Der Jahresrückblick in VISIONS Nr. 202 beweist es, sie sind alle wieder da, stärker denn je: Dinosaur Jr., Alice In Chains, Built To Spill – und wer wären Motorpsycho, wenn sie da nicht mithalten könnten? Allein, was heißt hier mithalten? Voran gehen! Erst im Juli haben sie zum 20-jährigen Bandbestehen ein Album veröffentlicht, jetzt schon kommt der Nachschlag. Und der Umstand, dass “Child Of The Future” im Sommer nicht unseren Soundcheck passiert hat, ist allein der Tatsache geschuldet, dass Motorpsycho eine strikte Nur-Vinyl-Veröffentlichungspolitik praktizierten. So konsequent altmodisch und überhaupt so konsequent muss man erst einmal sein. Mittlerweile haben zwei Quartale den Abrisskalender schmaler gemacht, und nun sind sie schon wieder da: Motorpsycho in ihrer nicht mehr enden wollenden Blüte mit der “Heavy Metal Fruit”. Durchaus, das Songwriting läuft mittlerweile wie am Schnürchen, wie Carsten Sandkämper in der Rezension zum Vorgänger schon unumstößlich festgestellt hat. “Ein Gitarrensolo ist zu wenig”, schrieb er damals, und das gilt noch immer. Motorpsycho haben den Drive der beiden Vorgänger mitgenommen, zwiespältige Alben wie “It’s A Love Cult” erscheinen mittlerweile wie vergessene Relikte.
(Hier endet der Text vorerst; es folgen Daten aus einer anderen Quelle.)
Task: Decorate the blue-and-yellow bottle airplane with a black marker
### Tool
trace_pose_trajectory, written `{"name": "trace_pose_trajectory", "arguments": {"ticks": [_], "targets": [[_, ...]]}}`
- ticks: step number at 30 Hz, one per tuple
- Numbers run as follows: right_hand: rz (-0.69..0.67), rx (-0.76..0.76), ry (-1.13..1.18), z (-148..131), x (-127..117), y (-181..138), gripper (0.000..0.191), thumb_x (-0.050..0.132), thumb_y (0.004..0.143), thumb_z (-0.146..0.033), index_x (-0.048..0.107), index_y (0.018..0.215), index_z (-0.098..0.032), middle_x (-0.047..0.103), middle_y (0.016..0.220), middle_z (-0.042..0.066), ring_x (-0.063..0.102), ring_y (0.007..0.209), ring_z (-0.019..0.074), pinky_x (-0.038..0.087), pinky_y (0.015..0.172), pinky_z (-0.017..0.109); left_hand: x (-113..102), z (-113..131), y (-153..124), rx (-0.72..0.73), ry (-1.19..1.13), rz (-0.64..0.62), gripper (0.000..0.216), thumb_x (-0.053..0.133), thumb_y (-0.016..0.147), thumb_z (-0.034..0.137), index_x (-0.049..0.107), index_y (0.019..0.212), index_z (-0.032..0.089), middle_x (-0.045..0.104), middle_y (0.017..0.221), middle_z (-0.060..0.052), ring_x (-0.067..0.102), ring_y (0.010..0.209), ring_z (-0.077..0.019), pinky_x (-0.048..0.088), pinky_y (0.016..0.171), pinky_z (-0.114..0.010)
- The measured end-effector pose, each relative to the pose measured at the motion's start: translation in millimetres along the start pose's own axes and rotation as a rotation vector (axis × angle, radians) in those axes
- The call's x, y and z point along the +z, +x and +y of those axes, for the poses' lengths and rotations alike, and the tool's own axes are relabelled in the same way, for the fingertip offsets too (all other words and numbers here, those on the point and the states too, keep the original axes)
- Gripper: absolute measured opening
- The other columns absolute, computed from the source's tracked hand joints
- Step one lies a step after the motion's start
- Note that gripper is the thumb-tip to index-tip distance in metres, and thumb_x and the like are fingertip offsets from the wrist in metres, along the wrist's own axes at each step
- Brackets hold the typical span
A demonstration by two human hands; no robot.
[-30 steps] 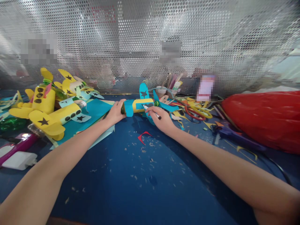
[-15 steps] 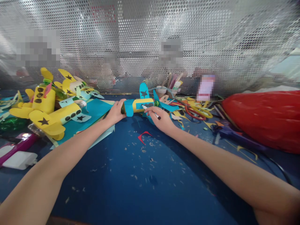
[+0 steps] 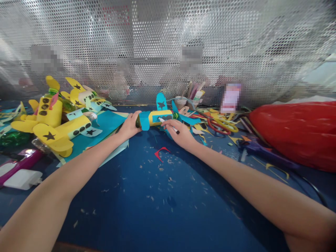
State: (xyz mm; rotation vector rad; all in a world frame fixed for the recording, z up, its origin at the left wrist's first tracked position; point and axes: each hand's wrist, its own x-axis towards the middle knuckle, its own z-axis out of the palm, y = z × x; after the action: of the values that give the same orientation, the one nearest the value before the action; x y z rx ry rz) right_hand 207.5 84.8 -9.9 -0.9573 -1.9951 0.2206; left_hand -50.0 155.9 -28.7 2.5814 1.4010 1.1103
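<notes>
A toy plane (image 3: 154, 114), made from a bottle wrapped in yellow paper with blue paper wings and tail, lies sideways over the blue table. My left hand (image 3: 131, 125) is closed round its bottom end on the left. The raised blue wing (image 3: 161, 101) bears a black star. In my right hand (image 3: 180, 132) is a white marker (image 3: 172, 127) with a dark end, its tip at the blue patch on the plane's side. Dark round shapes show beside that patch. The green cap (image 3: 175, 115) points right.
Several finished bottle planes (image 3: 60, 129) lie at left on blue paper sheets (image 3: 105, 122). A purple bottle (image 3: 22, 162) lies nearer. Scissors (image 3: 220, 125), paper scraps and a glue gun (image 3: 267, 153) lie right, beside a red bag (image 3: 296, 131). A red scrap (image 3: 162, 152) lies in front.
My right hand and the marker have shifted very slightly to the left along the plane's side. The left hand and the plane stay where they were.
</notes>
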Motion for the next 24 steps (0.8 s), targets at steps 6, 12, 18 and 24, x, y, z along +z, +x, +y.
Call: {"name": "trace_pose_trajectory", "arguments": {"ticks": [6, 12, 18, 24], "targets": [[0.002, 0.022, -0.009, -0.7, 0.3, 0.0, 0.025, 0.043, 0.096, -0.027, 0.067, 0.092, -0.022, 0.069, 0.085, 0.007, 0.063, 0.085, 0.0222, 0.050, 0.073, 0.036, -0.5, 0.2, 0.1, 0.014, 0.008, 0.002, 0.075, 0.078, 0.068, 0.018, 0.044, 0.134, 0.020, 0.058, 0.131, -0.013, 0.057, 0.114, -0.0317, 0.048, 0.098, -0.048], [0.001, 0.012, -0.008, 0.0, 0.3, 0.4, 0.025, 0.043, 0.096, -0.026, 0.067, 0.091, -0.022, 0.069, 0.084, 0.007, 0.063, 0.085, 0.0221, 0.050, 0.077, 0.037, 1.0, -0.6, -0.1, 0.002, -0.008, 0.001, 0.076, 0.078, 0.068, 0.019, 0.043, 0.136, 0.021, 0.058, 0.131, -0.014, 0.056, 0.117, -0.0330, 0.049, 0.099, -0.049], [0.000, 0.032, -0.007, -1.0, 0.0, 0.2, 0.025, 0.043, 0.095, -0.027, 0.067, 0.092, -0.022, 0.069, 0.084, 0.007, 0.062, 0.085, 0.0219, 0.049, 0.073, 0.034, -1.8, 1.9, 0.3, 0.019, 0.007, -0.006, 0.073, 0.078, 0.067, 0.017, 0.045, 0.133, 0.019, 0.058, 0.132, -0.013, 0.057, 0.115, -0.0321, 0.048, 0.100, -0.047], [-0.012, 0.038, -0.006, -2.0, -0.7, -0.1, 0.026, 0.042, 0.096, -0.027, 0.067, 0.091, -0.022, 0.069, 0.084, 0.006, 0.062, 0.085, 0.0217, 0.049, 0.074, 0.035, -3.3, 3.3, 0.3, 0.024, 0.017, -0.016, 0.074, 0.078, 0.068, 0.017, 0.044, 0.133, 0.019, 0.057, 0.134, -0.013, 0.057, 0.114, -0.0316, 0.048, 0.100, -0.047]]}}
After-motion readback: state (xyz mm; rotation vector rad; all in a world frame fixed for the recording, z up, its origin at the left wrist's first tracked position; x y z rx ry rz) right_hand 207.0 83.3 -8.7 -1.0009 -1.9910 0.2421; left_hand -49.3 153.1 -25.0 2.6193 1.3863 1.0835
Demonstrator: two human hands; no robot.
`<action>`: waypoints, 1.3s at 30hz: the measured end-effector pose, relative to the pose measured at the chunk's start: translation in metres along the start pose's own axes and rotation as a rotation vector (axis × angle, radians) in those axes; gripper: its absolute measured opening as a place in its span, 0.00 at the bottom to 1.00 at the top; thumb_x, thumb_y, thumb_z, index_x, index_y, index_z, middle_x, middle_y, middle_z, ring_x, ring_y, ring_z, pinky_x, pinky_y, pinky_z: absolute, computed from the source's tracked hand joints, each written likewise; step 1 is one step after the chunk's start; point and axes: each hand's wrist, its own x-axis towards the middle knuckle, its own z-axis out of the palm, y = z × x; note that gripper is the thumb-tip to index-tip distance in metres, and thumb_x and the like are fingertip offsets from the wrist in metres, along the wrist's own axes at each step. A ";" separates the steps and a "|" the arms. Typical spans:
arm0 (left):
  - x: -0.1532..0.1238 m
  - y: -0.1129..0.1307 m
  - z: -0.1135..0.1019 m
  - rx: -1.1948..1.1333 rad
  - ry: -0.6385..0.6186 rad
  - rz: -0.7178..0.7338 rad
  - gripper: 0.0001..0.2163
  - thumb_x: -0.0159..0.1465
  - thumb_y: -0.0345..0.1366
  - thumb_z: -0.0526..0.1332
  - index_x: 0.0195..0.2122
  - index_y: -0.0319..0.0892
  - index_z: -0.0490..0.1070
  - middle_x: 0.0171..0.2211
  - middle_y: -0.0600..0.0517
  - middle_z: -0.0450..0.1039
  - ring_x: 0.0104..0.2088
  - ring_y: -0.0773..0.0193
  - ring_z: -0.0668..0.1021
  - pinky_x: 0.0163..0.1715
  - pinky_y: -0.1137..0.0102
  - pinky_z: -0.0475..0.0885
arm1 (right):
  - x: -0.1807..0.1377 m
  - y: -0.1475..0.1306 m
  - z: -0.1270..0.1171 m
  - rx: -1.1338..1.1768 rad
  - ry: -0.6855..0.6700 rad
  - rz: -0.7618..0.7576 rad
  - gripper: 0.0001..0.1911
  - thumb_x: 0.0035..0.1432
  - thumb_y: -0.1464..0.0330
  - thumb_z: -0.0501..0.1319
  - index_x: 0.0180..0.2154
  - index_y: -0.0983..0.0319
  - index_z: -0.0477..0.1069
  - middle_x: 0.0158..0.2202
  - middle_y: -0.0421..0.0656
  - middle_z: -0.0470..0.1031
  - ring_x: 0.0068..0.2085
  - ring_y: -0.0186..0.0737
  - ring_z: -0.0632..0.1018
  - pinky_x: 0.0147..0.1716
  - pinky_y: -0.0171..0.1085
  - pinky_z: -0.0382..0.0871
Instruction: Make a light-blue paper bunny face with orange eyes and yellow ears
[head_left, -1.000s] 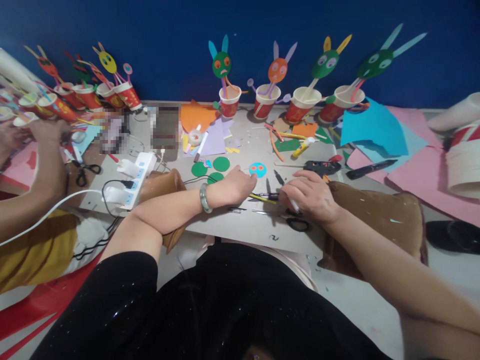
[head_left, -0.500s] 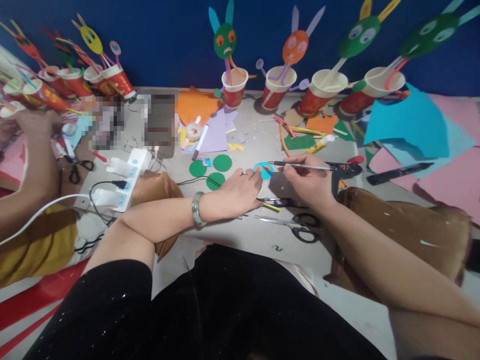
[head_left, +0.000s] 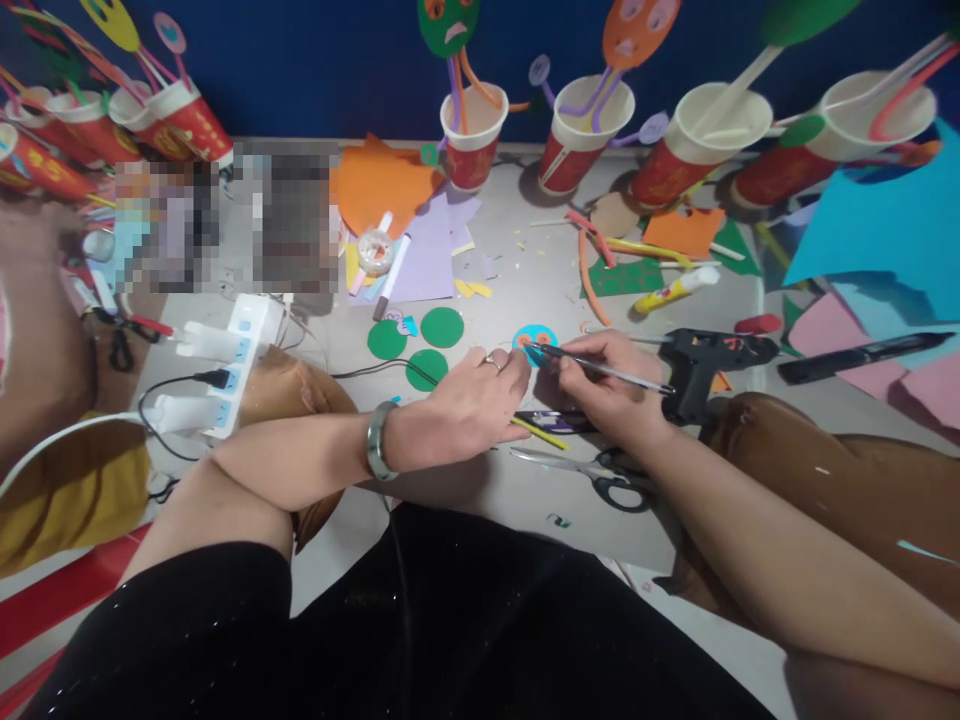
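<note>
Blue disc [head_left: 534,331] lies flat on the table [head_left: 517,285] in front of me, two orange eyes on it, between my two hands. Through the head camera I see my left hand [head_left: 474,402] palm down, fingers bent and held close together, the tips at the disc's near left edge; how hard they press I cannot tell. A yellow stick [head_left: 546,434] pokes out from beside that hand. My right hand [head_left: 616,385] pinches a pen [head_left: 630,376] between thumb and fingers, its dark tip over the disc; whether it touches I cannot make out. To the left of the disc I have three green discs [head_left: 427,370], with a cable [head_left: 382,367] running across the nearest one. Scissors [head_left: 622,492] lie on my side of the right hand, blades pointing left, and a black glue gun [head_left: 684,362] sits just beyond its wrist, to the right. Farther back I count four red cups [head_left: 472,160] in a row along the blue wall [head_left: 330,70], paper figures standing in them. Beyond the green discs is a tape roll [head_left: 376,252] with markers, by orange paper [head_left: 386,190]. Off to my left, a power strip [head_left: 247,348] lies between me and another person's arm [head_left: 41,310].
</note>
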 end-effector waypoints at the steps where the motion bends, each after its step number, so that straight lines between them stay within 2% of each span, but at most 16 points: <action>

Statt Popkitsch also der Rockritt. Dass hier Songwriting stattfindet, mit dem man sich sofort anfreunden kann, macht “Heavy Metal Fruit” umso spannender. Es beginnt schon damit, dass dieses Album sich als keine Sammlung von ein paar Songs versteht. Wenn auf der Tafel mit den Gesetzen des Marktes steht: “Du sollst mindestens zehn Songs auf deiner Platte haben”, dann sind Motorpsycho die ersten, die zum Schwamm greifen. Sechs Einträge im CD-Player-Display können vorschnell traurig machen, wer aber die Anzeige umstellt, sieht: Spielzeit 62 Minuten. “Heavy Metal Fruit” ist dennoch nie überladen, den Ritt ins Firmament scheinen Motorpsycho auf der Sackkarre zu unternehmen. Wo “Child Of The Future” noch seine Momente der Improvisation hatte, solche Phasen, wo man Motorpsycho einfach glauben musste, dass sie einen alsbald wieder in den Song zurückführen, gibt sich “Heavy Metal Fruit” zwar gleichzeitig genauso spinnert, kommt aber schneller auf den Punkt.
Dabei sind Motorpsycho nicht allein unterwegs, Mathias Eick (Jaga Jazzist) ist auf diesem Album ebenso vertreten wie Hanne Hukkelberg, die mit Hans Magnus “Snah” Ryan im letzten Song ein Duett-Stelldichein hat. Überhaupt, dieser Abschluss “Gullible’s Travails Pt. I-IV” – mehr Spannung werden Motorpsycho in den nächsten Jahren wohl nicht mehr erreichen. 22 Minuten als Quintessenz dessen, womit ihr Name seit “Demon Box” oder “Timothy’s Monster” in Verbindung gebracht wird: exzessiv, spielerisch, rockig. Dank Alben wie dieser sieht man gerne von den erwähnten, allzu klebrigen Bombastpop-Irritationen zum Anfang des Jahrzehnts ab. Und wenn man nach dem Geheimnis ihrer erfolgreichen Rückbesinnung sucht, wird man über den Namen Kenneth Kapstadt sprechen müssen. Der Motorpsycho-Drummer hat sich zwischen den verbliebenen Kernmitgliedern als Impulsgeber durchgesetzt, an seinem Spiel scheint sich der Rest der Band zu orientieren. Man darf hoffen, dass dieser Progrock-Zivi den alten Herren noch lange die Stange hält.